*What you should do*.
Leaving pictures aside, set down each line exactly, from the first line of the data to the line with "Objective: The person", both included.

☆ ☆ ☆ ☆

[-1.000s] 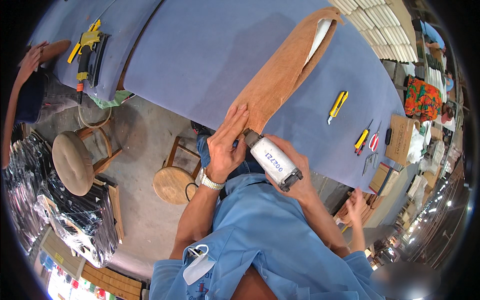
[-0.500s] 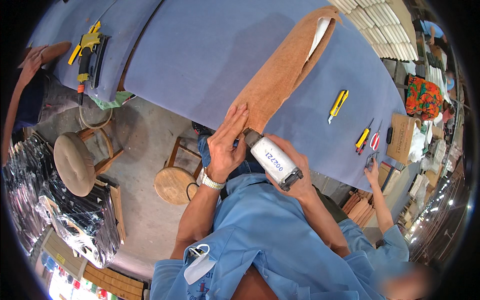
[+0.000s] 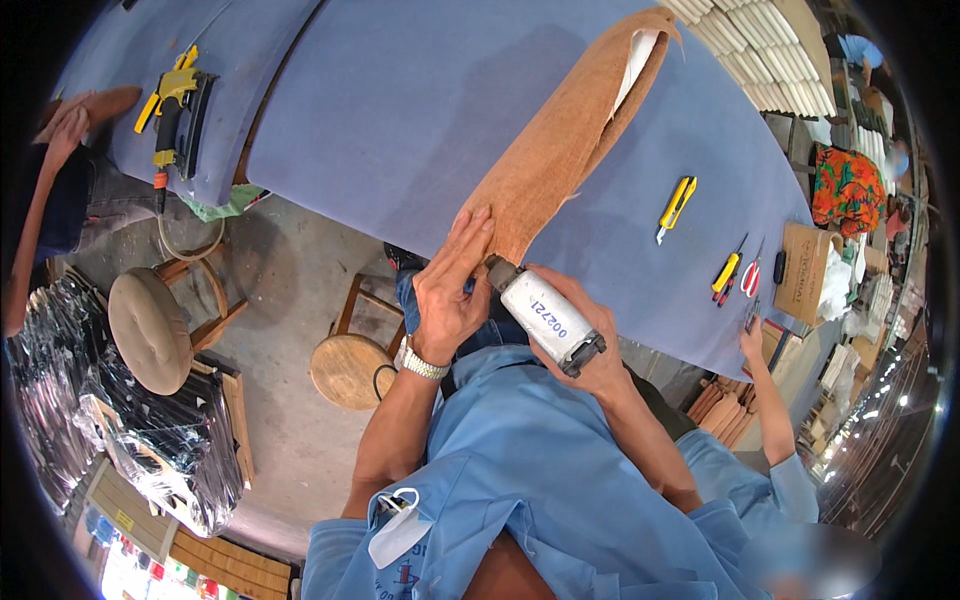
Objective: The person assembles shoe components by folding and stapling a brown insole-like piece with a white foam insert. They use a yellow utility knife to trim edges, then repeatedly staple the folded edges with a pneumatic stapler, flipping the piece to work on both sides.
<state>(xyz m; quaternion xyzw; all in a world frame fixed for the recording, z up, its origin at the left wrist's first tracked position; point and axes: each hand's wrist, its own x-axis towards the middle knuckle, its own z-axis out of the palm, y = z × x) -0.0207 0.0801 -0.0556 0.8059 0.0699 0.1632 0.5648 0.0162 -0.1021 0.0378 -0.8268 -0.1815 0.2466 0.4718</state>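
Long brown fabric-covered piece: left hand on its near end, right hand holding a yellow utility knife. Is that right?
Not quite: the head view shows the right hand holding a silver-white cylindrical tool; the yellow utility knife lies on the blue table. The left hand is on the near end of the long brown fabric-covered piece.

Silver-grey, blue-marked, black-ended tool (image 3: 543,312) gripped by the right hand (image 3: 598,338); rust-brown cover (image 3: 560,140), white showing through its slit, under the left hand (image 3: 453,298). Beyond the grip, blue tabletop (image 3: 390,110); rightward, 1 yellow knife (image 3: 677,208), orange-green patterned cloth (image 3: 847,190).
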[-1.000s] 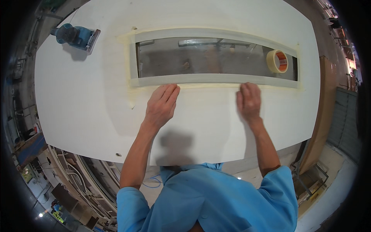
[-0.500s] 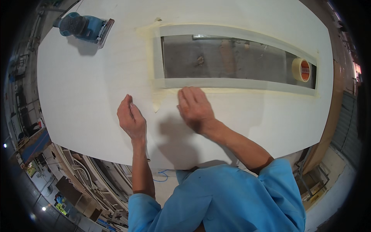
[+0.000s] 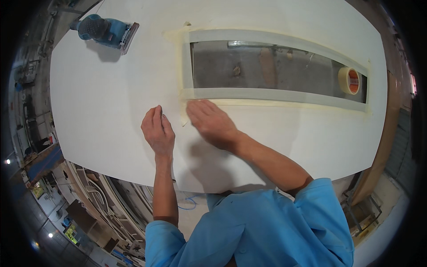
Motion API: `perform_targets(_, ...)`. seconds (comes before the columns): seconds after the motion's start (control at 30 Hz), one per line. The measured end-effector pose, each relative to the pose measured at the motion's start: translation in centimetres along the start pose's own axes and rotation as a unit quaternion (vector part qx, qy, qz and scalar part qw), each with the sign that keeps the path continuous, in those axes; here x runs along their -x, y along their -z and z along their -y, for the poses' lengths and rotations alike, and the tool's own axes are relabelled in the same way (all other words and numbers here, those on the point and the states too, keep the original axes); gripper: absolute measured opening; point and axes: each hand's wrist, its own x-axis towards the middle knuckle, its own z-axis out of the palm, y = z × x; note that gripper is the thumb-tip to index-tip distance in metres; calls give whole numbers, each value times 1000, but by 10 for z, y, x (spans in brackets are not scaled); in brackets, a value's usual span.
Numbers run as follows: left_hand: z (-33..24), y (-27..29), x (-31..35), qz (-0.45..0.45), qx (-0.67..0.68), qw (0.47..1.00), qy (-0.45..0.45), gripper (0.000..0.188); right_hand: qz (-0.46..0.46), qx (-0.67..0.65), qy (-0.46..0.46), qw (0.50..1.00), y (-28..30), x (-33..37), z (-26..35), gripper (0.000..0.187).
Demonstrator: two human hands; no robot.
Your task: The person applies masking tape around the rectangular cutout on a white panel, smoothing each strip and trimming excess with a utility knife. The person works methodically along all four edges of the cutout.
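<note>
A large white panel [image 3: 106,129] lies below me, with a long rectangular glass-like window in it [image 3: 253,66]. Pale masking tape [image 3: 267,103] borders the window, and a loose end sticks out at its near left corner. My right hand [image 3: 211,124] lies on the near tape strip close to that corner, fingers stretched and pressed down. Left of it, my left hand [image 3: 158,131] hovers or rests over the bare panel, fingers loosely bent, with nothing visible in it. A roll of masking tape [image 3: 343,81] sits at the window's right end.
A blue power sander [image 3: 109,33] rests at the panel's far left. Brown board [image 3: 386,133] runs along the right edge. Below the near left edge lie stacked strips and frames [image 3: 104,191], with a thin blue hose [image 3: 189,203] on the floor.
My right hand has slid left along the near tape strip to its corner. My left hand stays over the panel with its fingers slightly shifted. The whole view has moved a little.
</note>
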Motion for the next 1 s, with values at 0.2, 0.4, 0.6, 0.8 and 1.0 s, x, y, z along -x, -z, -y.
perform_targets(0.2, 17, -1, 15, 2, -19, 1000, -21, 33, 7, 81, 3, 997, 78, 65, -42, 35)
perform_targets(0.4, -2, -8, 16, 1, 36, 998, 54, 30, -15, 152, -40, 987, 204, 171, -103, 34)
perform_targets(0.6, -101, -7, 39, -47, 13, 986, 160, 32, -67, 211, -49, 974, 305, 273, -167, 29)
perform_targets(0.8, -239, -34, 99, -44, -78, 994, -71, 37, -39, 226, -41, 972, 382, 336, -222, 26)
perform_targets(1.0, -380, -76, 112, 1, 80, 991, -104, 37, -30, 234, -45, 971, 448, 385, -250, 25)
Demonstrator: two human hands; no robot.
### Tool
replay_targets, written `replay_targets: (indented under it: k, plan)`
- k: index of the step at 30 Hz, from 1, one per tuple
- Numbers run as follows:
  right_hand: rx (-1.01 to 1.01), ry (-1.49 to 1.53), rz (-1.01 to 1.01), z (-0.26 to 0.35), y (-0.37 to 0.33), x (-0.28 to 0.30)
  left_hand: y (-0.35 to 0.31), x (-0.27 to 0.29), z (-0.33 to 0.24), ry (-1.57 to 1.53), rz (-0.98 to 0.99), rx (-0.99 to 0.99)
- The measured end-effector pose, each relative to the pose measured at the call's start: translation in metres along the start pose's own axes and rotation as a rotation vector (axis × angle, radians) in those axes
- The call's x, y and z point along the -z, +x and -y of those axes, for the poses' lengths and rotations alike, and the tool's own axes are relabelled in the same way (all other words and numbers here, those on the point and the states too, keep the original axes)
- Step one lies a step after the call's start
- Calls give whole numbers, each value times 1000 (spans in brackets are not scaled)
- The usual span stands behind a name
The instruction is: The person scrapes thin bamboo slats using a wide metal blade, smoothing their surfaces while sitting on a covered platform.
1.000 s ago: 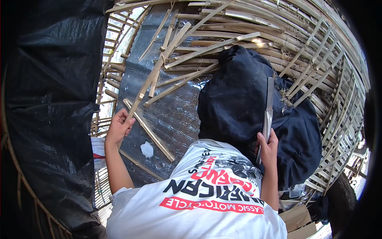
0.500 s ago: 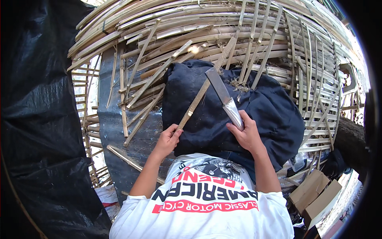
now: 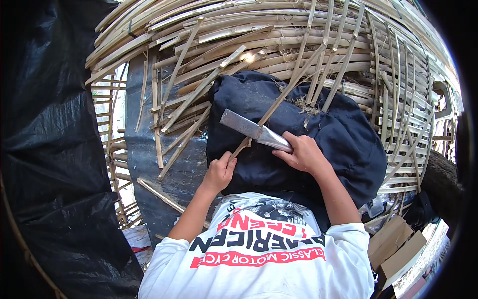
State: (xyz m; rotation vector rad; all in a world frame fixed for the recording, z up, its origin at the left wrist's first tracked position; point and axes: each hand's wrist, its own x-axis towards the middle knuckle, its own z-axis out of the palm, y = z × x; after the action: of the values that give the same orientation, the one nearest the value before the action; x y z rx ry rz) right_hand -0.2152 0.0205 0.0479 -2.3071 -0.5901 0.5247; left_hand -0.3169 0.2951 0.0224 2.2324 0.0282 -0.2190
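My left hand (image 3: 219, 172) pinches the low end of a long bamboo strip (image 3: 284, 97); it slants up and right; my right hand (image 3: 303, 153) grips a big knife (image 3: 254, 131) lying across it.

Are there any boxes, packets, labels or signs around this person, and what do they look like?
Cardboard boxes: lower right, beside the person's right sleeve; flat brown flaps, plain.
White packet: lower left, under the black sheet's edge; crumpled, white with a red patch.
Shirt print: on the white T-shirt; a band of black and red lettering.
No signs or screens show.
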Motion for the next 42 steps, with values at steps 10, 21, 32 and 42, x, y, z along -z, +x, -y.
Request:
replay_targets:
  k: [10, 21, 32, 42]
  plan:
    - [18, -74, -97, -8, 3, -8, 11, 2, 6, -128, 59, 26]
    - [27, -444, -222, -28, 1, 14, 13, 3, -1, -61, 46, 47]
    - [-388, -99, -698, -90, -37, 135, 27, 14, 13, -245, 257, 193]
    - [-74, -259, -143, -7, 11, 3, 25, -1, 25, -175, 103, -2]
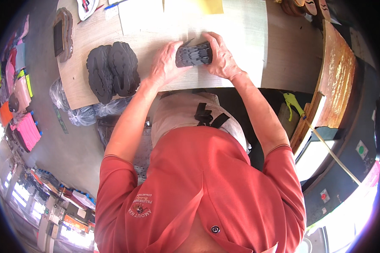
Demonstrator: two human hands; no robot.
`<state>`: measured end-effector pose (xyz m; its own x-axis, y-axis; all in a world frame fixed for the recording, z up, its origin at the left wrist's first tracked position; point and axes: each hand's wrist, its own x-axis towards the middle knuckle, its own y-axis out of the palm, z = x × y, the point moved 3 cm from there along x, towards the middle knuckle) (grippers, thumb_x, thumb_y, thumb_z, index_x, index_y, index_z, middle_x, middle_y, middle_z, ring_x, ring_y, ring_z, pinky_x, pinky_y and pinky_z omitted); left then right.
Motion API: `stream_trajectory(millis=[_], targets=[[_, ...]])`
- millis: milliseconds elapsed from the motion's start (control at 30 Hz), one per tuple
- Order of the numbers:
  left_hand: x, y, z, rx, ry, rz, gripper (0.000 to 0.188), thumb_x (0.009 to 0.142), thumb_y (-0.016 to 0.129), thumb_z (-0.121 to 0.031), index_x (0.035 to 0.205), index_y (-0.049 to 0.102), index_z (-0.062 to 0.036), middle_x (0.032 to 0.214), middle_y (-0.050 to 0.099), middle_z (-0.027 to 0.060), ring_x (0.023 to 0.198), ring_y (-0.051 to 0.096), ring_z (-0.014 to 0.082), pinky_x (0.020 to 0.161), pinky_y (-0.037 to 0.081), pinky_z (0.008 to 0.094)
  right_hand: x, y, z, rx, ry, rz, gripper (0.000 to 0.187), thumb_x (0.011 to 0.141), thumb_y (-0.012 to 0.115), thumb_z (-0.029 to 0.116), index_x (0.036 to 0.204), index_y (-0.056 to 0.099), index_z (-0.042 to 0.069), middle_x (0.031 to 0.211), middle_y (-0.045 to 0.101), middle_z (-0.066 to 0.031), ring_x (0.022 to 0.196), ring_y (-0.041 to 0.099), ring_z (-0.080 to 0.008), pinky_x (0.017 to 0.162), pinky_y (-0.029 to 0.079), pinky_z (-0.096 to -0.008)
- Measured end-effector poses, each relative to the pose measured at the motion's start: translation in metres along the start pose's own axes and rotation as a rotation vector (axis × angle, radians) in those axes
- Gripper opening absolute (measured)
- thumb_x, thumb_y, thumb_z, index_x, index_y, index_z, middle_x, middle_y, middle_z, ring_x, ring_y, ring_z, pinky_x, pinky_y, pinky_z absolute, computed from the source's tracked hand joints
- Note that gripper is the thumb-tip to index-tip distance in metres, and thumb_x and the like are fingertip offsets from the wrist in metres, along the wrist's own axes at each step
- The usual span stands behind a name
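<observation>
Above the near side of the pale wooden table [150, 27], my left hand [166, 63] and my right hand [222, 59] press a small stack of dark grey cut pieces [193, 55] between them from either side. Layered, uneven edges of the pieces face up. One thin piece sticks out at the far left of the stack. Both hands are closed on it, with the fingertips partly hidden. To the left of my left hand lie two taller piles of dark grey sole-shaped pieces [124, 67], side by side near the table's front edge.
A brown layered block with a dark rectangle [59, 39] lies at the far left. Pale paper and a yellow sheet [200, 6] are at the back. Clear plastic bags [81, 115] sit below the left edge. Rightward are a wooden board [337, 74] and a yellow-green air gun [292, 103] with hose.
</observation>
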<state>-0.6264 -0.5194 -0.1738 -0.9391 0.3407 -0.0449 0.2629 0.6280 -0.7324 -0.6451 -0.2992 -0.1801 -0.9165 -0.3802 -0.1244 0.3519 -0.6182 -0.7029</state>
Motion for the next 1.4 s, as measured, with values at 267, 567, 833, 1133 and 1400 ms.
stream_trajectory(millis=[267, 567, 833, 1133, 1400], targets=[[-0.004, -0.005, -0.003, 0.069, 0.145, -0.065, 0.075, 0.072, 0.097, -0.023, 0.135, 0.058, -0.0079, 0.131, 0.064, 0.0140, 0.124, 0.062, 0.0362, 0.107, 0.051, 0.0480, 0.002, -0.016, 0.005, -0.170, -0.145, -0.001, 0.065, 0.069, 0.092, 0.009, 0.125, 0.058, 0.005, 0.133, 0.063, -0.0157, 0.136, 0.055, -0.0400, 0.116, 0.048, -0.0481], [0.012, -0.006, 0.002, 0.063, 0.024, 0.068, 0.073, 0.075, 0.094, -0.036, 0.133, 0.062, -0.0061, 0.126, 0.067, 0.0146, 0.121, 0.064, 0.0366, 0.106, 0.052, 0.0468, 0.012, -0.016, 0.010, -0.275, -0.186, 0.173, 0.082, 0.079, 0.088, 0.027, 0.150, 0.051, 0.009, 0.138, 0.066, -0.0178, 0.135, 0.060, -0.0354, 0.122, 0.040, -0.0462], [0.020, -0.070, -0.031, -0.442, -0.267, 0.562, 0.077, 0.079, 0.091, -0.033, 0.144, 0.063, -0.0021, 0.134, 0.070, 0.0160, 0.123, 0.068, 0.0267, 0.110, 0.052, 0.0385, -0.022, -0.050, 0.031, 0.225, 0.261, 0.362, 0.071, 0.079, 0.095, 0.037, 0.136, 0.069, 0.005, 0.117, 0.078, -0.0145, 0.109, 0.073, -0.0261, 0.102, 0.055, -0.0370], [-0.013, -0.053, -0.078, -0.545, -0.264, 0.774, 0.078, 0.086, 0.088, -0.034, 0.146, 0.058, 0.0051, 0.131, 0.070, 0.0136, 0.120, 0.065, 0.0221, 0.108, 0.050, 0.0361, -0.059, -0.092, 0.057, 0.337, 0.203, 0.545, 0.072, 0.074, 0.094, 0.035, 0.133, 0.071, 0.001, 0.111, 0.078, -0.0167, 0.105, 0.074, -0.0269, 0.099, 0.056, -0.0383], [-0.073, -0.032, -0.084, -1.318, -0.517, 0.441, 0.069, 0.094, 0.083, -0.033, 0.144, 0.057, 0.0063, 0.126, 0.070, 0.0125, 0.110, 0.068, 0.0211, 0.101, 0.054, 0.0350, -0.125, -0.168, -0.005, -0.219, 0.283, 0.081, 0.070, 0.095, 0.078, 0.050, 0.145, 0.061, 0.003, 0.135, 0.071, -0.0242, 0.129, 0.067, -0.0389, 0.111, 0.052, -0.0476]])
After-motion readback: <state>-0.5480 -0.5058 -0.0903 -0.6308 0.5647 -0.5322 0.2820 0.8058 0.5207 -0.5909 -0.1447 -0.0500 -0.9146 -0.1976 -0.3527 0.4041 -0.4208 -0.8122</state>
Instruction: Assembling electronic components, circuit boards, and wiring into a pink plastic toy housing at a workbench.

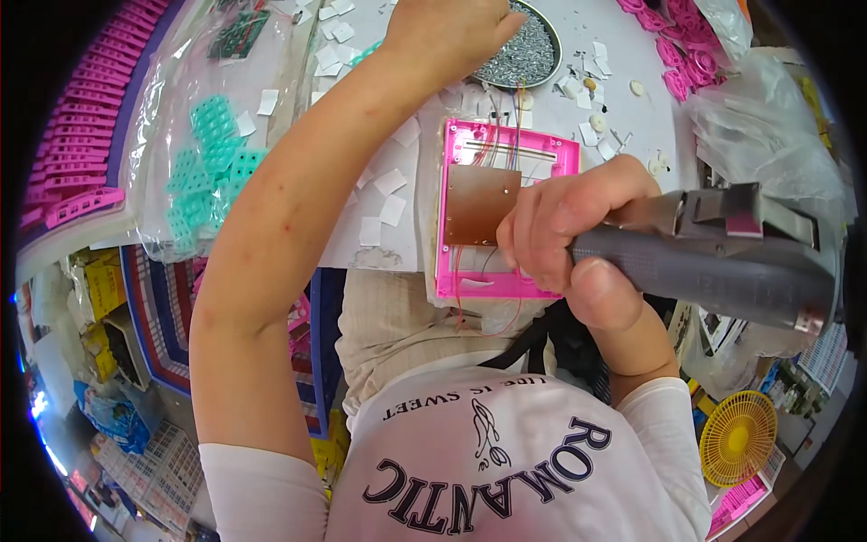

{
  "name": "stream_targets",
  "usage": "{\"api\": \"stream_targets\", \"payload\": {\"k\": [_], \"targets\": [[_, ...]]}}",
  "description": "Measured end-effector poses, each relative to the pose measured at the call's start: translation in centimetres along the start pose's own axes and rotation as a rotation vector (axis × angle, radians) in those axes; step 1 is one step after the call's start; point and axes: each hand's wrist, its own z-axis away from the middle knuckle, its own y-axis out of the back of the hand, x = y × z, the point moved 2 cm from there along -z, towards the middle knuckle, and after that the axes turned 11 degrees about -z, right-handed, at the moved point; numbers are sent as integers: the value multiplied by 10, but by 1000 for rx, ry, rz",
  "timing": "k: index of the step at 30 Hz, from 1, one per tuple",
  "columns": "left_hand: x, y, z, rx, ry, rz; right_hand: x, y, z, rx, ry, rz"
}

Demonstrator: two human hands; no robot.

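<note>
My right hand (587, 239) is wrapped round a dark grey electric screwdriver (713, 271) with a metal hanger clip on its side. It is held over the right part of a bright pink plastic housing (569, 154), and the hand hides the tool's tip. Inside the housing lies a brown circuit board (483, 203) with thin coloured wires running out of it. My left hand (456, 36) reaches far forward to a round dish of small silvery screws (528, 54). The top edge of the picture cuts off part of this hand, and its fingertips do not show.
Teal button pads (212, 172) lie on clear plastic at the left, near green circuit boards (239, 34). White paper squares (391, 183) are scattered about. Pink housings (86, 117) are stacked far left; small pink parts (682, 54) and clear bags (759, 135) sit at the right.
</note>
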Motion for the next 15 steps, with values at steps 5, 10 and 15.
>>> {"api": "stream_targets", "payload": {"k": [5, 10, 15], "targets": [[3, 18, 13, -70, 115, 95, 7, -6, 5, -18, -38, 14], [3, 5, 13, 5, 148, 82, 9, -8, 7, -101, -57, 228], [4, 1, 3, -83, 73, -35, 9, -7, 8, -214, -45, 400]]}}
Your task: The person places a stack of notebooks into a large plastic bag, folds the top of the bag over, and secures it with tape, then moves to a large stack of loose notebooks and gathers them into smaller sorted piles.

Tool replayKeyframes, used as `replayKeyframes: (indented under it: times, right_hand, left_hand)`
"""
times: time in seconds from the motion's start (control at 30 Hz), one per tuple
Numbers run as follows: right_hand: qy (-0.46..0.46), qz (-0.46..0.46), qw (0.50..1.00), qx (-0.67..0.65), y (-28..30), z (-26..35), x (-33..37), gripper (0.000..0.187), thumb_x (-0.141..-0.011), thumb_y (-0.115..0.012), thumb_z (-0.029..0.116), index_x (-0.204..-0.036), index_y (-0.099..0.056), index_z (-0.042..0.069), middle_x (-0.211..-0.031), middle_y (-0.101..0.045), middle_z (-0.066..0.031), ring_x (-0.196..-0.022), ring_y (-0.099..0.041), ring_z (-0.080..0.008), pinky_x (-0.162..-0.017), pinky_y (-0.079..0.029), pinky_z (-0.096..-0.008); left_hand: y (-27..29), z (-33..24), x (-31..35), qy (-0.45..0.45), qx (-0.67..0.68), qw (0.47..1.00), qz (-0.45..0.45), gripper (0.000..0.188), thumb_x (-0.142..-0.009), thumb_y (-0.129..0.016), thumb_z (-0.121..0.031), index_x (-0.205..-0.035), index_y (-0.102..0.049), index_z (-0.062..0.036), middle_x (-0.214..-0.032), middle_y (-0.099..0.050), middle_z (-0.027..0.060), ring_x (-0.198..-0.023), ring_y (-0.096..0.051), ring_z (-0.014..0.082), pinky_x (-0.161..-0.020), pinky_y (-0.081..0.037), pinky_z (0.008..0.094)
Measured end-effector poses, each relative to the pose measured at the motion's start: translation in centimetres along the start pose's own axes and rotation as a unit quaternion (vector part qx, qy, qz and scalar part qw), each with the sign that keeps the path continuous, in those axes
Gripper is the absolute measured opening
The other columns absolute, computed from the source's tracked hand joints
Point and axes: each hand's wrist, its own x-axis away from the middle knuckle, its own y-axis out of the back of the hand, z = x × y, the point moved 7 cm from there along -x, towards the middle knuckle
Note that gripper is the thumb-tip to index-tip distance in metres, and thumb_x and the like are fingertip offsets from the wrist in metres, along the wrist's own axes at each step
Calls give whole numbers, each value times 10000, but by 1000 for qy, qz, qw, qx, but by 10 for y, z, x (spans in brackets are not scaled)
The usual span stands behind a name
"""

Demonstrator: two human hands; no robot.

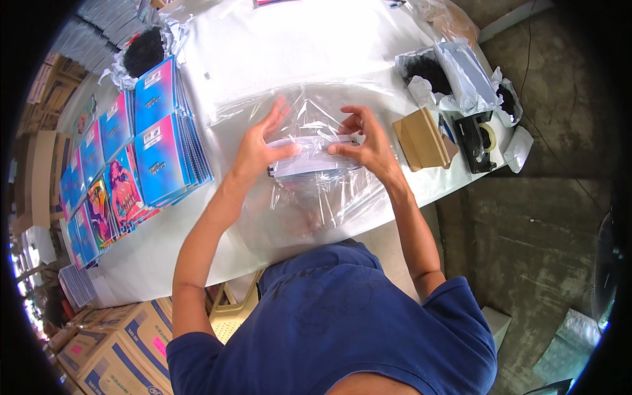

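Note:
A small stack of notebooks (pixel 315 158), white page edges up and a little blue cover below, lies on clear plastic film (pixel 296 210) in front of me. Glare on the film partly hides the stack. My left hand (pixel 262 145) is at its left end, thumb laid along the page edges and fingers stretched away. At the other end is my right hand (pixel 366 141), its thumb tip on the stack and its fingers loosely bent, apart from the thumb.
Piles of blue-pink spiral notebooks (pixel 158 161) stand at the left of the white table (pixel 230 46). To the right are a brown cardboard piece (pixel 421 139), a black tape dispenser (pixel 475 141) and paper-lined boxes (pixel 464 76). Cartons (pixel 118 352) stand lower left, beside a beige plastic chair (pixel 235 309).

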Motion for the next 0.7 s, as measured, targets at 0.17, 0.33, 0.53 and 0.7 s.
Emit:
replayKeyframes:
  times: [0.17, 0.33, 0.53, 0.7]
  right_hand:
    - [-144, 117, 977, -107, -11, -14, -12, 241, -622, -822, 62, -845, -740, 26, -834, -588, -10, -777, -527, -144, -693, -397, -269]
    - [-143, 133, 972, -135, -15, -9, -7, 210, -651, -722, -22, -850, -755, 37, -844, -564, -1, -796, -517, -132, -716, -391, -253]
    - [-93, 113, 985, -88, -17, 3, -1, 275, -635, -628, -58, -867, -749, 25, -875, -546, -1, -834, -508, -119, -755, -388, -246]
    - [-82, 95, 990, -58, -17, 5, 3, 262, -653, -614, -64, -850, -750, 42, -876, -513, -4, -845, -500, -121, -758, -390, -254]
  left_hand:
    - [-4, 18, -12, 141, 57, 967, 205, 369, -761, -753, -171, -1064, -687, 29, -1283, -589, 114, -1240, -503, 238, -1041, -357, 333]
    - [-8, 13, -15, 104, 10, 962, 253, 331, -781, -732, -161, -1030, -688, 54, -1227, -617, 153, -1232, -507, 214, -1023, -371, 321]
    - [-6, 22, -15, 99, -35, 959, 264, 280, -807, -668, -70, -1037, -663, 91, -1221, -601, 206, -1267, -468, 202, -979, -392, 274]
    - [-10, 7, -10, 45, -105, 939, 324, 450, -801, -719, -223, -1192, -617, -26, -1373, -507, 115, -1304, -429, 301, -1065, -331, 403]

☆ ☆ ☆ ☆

*Output of the task*.
[-1.000s] 
[-0.500s] 
[+0.000s] 
Objective: The person assembles shoe components by folding and stapling a brown insole-like piece with a white foam insert. They use a yellow utility knife to trim edges, then repeatedly staple the folded edges with a pneumatic stapler, flipping the piece to work on both sides.

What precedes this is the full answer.